Give back an exact copy of the lines below, from the first through the line with "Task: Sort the"; please stop there.
### Supplied material ###
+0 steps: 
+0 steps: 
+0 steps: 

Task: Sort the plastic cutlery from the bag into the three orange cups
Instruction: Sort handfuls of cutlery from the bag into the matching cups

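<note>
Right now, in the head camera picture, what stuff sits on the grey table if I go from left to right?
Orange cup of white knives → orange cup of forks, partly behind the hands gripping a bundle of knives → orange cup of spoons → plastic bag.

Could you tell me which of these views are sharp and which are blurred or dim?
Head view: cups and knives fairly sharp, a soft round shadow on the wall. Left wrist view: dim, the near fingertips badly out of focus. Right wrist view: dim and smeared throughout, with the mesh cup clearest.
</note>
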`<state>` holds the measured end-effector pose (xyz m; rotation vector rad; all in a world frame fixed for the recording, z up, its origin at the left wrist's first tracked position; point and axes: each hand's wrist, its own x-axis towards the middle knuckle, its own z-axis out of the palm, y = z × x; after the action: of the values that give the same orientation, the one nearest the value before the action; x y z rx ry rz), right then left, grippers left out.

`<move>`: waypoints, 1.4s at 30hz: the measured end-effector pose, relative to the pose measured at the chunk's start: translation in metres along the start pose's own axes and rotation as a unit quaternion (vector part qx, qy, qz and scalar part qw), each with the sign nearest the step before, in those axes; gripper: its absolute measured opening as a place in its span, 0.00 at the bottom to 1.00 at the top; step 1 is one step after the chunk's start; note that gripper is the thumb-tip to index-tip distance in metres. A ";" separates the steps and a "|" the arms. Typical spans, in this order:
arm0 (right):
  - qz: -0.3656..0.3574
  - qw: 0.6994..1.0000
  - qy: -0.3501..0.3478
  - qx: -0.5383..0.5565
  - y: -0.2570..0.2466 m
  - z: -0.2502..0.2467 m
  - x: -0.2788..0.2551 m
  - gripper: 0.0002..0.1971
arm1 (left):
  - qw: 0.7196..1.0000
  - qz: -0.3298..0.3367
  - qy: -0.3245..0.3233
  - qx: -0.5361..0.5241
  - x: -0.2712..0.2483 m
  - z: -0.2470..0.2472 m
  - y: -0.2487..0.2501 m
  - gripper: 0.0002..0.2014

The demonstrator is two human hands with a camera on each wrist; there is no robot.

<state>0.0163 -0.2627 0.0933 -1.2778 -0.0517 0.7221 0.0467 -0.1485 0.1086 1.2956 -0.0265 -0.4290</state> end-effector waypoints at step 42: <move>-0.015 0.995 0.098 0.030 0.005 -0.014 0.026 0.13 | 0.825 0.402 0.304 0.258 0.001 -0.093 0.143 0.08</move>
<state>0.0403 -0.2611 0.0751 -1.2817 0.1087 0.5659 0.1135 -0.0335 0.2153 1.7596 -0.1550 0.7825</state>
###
#### Answer to this task
+0 steps: 
+0 steps: 
+0 steps: 

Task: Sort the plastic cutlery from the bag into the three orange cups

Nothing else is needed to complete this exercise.